After our daughter was born, he began traveling out of town less, choosing instead to pour everything he had into me and Haille. He made sure he was present in our lives—not just physically, but in all the quiet, everyday moments that mattered.
He took turns with me caring for Haille when she woke in the middle of the night, bathing her, rocking her, changing her diapers, and holding her against his chest until she fell asleep.
And little by little, he became the Adrian I once fell in love with again—the one who showed his love in small, thoughtful ways, always there when it mattered most.
He tried to make me feel safe again.
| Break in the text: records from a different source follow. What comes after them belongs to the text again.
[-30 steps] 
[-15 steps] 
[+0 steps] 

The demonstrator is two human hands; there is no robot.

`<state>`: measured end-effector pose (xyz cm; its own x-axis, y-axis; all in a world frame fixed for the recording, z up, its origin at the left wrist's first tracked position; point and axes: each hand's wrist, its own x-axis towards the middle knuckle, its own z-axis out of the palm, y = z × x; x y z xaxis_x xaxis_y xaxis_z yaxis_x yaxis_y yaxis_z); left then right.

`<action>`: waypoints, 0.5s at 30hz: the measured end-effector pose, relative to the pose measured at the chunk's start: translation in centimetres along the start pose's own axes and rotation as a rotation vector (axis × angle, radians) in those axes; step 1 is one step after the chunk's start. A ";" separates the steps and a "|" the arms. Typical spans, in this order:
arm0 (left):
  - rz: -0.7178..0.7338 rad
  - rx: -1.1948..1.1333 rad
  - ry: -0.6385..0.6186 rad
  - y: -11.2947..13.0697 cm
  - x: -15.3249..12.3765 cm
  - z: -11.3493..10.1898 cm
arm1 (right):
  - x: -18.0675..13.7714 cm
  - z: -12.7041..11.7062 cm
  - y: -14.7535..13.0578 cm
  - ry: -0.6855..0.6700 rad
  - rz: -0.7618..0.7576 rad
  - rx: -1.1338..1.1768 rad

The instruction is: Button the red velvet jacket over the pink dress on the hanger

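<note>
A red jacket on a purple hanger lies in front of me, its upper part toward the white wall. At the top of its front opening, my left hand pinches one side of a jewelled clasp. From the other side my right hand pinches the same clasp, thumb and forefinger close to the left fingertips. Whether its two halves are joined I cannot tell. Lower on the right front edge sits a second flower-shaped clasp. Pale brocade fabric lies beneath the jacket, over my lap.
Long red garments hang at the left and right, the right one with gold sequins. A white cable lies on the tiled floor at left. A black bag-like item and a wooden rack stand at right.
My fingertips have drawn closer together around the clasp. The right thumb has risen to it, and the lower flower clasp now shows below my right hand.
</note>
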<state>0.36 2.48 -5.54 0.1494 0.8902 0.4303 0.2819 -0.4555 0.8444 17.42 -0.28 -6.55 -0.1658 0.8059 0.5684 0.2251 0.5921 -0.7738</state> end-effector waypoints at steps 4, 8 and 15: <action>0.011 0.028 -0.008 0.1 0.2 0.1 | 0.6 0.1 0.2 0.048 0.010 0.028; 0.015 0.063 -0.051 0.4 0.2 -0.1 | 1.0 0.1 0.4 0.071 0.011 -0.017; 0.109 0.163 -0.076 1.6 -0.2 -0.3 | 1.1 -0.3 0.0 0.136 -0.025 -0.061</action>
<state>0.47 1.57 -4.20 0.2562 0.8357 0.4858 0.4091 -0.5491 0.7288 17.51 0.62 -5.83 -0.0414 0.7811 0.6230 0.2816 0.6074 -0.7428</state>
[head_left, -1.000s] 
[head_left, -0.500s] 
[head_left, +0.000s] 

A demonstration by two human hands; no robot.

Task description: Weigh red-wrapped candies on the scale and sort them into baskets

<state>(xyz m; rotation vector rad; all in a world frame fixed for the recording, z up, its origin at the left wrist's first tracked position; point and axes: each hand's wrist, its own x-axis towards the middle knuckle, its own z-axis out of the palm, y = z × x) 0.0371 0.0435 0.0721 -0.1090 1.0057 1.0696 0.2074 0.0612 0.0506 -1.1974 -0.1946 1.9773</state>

He tried, in every way he knew how, to rebuild what we once had.
But he also knew what he’d done to me, and it made him more possessive than before.
He watched me a little too closely, reached for me a little too quickly, asked where I was going even when he already knew the answer.
And when I asked myself, ‘Do I still love him?’ Yes. I did. Very much.
Maybe that was why we were still here. Why we still shared a bed, why we still made love, and why we still tried to be the best versions of ourselves for Haille. Even when something still felt missing.
When Haille turned one, Adrian suggested we go to counseling. He brought it up gently, choosing his words with care, as if he were weighing my reaction before every sentence.
“Elena... maybe we should talk to a professional. Together.” His voice was soft, almost pleading. “I just want us to heal.”
But the moment those words left his mouth, something inside me snapped.
“Counseling?” I laughed. “What for? I’m not the one who broke us, Adrian. Why should I go?”
He didn’t argue. He just stood there, taking every word, maybe because he knew I was right.
“All of this—” I told him, “—wouldn’t have happened if you had just thought. If you had talked to me before things went too far. Before you let her get close.”
I saw the guilt flash in his eyes, but guilt wasn’t enough to erase what happened. The betrayal was still there, a shadow lingering around us. And whenever we argued, even about small things, the subject returned like a reflex.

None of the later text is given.